Os ex-presidentes destacaram a crise política e de valores democráticos que tem sido observada em diversos países latino-americanos. Alberto Fernández apontou para a crescente percepção das desigualdades sociais e econômicas como um dos motivos que têm levado parte da população a se afastar das instituições democráticas. O ex-presidente mexicano Calderón reforçou a importância de se priorizar os valores humanos e sociais em detrimento da exploração econômica dos recursos naturais.
Para Laura Chinchilla, ex-presidente da Costa Rica, a crise na democracia não é exclusiva da América Latina, mas sim um problema global. Ela enfatizou a necessidade de repensar o conceito de democracia, tornando-o mais participativo e capaz de atender às demandas dos cidadãos.
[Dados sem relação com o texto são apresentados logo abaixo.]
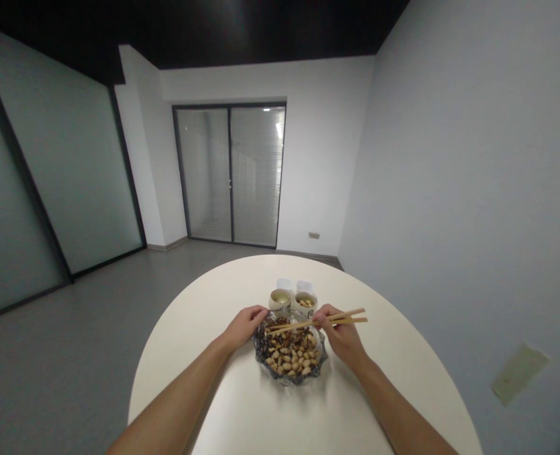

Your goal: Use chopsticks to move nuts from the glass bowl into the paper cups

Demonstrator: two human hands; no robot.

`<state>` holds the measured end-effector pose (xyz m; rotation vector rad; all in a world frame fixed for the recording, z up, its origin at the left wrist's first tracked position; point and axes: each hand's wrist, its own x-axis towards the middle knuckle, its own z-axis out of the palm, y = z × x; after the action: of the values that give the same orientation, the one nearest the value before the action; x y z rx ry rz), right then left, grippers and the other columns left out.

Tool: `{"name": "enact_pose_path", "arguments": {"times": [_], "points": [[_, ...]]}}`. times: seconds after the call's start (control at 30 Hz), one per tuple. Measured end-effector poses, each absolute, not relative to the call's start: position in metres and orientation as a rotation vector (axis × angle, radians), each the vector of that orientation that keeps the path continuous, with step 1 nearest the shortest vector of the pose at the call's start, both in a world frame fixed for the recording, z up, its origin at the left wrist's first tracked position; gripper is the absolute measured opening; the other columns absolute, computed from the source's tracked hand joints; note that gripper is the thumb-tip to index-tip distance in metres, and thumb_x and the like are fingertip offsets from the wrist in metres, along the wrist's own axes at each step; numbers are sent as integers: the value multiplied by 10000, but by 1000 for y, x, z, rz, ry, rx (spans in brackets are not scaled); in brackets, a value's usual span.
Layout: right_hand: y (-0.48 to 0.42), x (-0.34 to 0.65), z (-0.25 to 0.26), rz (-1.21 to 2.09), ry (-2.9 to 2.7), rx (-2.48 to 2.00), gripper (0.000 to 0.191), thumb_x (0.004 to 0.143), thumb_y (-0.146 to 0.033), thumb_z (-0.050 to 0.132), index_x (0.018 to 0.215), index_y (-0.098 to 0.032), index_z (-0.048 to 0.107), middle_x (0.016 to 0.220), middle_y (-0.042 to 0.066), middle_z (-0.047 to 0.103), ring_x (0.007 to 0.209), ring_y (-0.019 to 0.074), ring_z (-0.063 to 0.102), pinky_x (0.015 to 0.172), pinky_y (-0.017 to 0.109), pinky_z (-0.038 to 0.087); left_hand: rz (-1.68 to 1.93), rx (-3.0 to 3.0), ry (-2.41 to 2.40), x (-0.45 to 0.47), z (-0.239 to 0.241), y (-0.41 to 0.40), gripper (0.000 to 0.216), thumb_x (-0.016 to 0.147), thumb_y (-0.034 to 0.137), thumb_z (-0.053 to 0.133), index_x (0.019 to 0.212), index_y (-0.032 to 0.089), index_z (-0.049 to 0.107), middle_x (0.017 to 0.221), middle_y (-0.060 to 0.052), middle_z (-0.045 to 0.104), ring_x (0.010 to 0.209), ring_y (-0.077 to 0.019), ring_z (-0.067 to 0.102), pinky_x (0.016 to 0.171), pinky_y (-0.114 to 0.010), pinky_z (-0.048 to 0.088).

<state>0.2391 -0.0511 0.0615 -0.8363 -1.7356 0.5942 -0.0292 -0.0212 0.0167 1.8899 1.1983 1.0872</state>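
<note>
A clear glass bowl (291,380) with a wavy rim stands on the table, holding pale shelled-looking nuts (287,361) at the front and darker brown and black pieces (263,344) at the back and left. My left hand (243,327) grips the bowl's left rim with its fingertips. In my right hand (340,336), closed at the bowl's right rim, is a pair of wooden chopsticks (351,315); their tips point left over the dark pieces. Whether anything is pinched between the tips is too small to tell. Just behind the bowl are two small cups, the left cup (280,299) and the right cup (305,303), which contains some nuts.
Two small white containers (284,284) sit behind the cups on the round white table (189,316). A white wall (450,189) rises close on the right. Glass doors (230,177) stand across the room.
</note>
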Motion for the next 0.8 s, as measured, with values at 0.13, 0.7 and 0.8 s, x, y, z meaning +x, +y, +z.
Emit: {"name": "enact_pose_path", "arguments": {"times": [0.13,0.7,0.8], "points": [[-51,239,61,628,-1752,-823,386,903,-503,566,679,-194,625,624,23,599,607,169,547,575,274,423,1084,1889,1194,-29,18,-22,453,921,517,462,953,149,723,939,-72,746,889,-236,644,797,-309,471],[-53,240,66,630,-1760,-861,349,892,-449,585,678,-184,662,596,18,617,571,162,550,538,261,410,1081,1875,1192,-29,19,-23,455,917,520,461,955,155,730,951,-72,751,901,-241,648,804,-312,472],[-53,240,66,623,-1766,-871,353,895,-455,578,680,-187,659,596,20,622,568,162,552,534,262,410,1081,1879,1204,-29,19,-23,457,913,528,467,953,158,732,946,-69,751,897,-240,645,800,-309,471]]}}
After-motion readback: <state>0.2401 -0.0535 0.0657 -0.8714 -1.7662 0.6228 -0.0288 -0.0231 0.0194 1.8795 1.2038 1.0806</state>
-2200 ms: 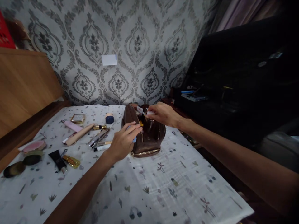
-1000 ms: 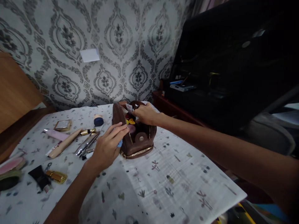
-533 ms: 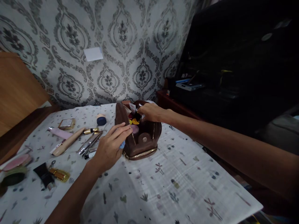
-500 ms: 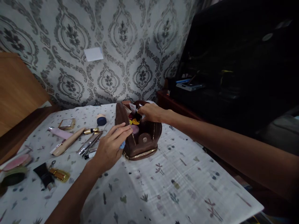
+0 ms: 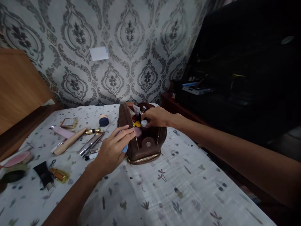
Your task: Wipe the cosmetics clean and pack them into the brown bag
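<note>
Brown bag (image 5: 147,153) open, upright on patterned cloth (image 5: 197,179). Right hand (image 5: 158,116) at its mouth, fingers curled beside a white cap (image 5: 144,123); from here, can't tell if gripped. Left hand (image 5: 114,150): fingers nearly straight, together, against bag's side; blue thing (image 5: 125,148) beneath, hold unclear.

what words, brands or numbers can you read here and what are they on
No text can be read.
White tag in the brown bag: faint marks, too small to read.
White card on the wall: no readable writing.
Black tube: too dark and blurred.
</note>
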### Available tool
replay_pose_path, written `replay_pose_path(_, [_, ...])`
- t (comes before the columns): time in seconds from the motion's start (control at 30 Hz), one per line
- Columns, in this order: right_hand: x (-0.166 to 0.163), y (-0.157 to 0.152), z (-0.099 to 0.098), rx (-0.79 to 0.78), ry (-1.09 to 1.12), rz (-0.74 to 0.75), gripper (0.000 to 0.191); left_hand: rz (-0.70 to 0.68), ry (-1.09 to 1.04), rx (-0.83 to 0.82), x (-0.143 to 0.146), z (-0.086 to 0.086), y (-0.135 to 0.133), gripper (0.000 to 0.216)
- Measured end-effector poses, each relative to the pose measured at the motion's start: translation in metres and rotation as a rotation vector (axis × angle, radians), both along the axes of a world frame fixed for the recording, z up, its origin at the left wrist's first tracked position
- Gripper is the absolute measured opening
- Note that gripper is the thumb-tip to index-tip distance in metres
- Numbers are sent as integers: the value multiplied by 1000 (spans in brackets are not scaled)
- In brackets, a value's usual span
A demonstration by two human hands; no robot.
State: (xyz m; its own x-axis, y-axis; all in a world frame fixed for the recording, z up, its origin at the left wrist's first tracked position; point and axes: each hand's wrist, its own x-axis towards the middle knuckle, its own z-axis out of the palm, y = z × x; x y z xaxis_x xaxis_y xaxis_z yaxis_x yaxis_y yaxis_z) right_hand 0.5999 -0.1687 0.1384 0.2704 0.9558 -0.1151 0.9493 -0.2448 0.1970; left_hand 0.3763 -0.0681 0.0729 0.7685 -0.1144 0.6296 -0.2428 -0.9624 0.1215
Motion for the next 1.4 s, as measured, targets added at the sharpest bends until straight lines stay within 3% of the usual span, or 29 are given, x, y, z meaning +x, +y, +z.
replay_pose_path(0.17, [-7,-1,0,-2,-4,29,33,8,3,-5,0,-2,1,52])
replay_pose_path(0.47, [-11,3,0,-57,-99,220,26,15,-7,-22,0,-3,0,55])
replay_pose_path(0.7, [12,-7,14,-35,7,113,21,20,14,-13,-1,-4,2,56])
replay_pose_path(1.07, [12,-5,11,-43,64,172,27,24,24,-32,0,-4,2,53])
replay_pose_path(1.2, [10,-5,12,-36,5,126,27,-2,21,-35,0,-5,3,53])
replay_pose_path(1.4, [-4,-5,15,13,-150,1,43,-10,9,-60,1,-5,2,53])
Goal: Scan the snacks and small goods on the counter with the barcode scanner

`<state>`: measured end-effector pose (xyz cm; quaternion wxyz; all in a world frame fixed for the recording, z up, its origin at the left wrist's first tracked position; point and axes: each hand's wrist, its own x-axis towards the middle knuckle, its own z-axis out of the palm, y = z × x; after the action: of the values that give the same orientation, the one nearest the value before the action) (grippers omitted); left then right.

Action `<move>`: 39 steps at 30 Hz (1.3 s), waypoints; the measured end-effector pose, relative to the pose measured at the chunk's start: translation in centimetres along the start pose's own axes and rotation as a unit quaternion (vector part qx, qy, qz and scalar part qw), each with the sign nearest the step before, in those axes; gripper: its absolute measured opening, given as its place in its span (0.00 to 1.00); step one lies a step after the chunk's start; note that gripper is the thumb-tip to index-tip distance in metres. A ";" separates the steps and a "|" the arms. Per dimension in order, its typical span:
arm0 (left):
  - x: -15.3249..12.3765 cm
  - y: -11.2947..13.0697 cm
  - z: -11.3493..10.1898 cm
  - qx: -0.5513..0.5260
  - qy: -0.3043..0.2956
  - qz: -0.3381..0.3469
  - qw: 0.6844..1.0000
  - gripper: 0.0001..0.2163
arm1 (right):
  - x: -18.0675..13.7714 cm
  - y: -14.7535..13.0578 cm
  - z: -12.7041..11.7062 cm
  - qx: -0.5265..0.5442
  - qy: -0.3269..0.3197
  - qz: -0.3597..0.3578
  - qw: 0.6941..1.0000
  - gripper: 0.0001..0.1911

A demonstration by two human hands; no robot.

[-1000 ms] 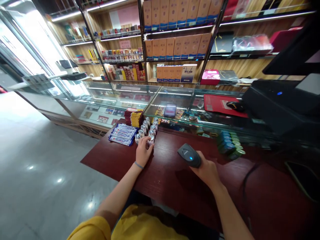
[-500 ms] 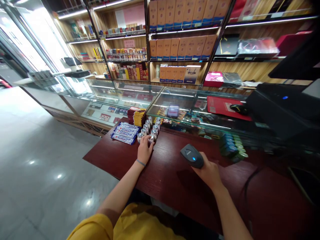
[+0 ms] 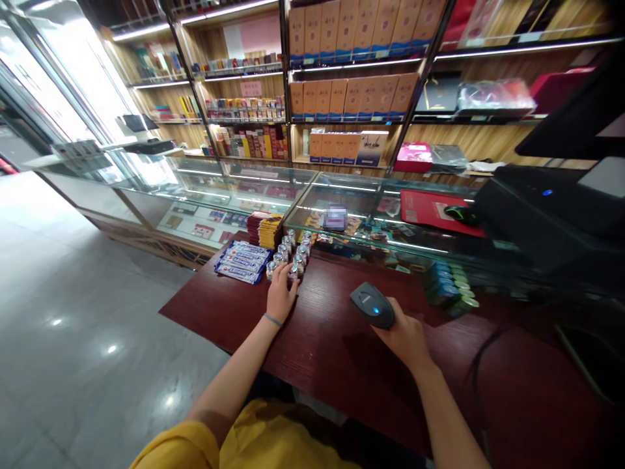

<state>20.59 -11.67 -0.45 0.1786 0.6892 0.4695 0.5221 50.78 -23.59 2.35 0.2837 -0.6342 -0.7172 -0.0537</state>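
My left hand (image 3: 280,298) curls its fingers around a small silver-topped can (image 3: 293,269), nearest me in two rows of similar cans (image 3: 284,250) on the dark red-brown table (image 3: 312,326). A barcode scanner (image 3: 372,304) with a lit blue dot is gripped in my right hand (image 3: 407,337), held above the table with its head pointing left towards the cans. Left of the cans lie several blue-and-white long packets (image 3: 243,262). A stack of red and yellow packets (image 3: 265,230) stands just behind them.
Blue and green cans (image 3: 452,284) stand in rows to the right. Behind the table runs a glass display counter (image 3: 356,189) with a red mat (image 3: 422,212) and a computer mouse (image 3: 459,213). A dark machine (image 3: 532,221) looms at right; a cable (image 3: 476,365) crosses the table.
The view has shifted very slightly, moving everything a little to the left. Both hands stay where they were, on the can and the scanner.
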 end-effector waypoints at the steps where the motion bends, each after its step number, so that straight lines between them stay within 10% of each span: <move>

Jorge Quiroga, por sua vez, alertou para a urgência de cooperação entre os países para enfrentar desafios como as mudanças climáticas e as ameaças existenciais que o mundo enfrenta.
Juan Manuel Santos, ex-presidente da Colômbia e ganhador do Prêmio Nobel da Paz em 2016, destacou a importância de uma liderança comprometida com a paz e capaz de construir um futuro sustentável para as gerações futuras. Ele ressaltou a complexidade e a necessidade de longo prazo para a construção da paz, em contraste com a abordagem mais direta da guerra.
Os ex-presidentes concordaram que é fundamental que as autoridades em cada país estejam atentas aos desafios enfrentados pela democracia e se comprometam com valores como a cooperação, a igualdade e a participação cidadã para garantir um futuro democrático e pacífico para a região e para o mundo.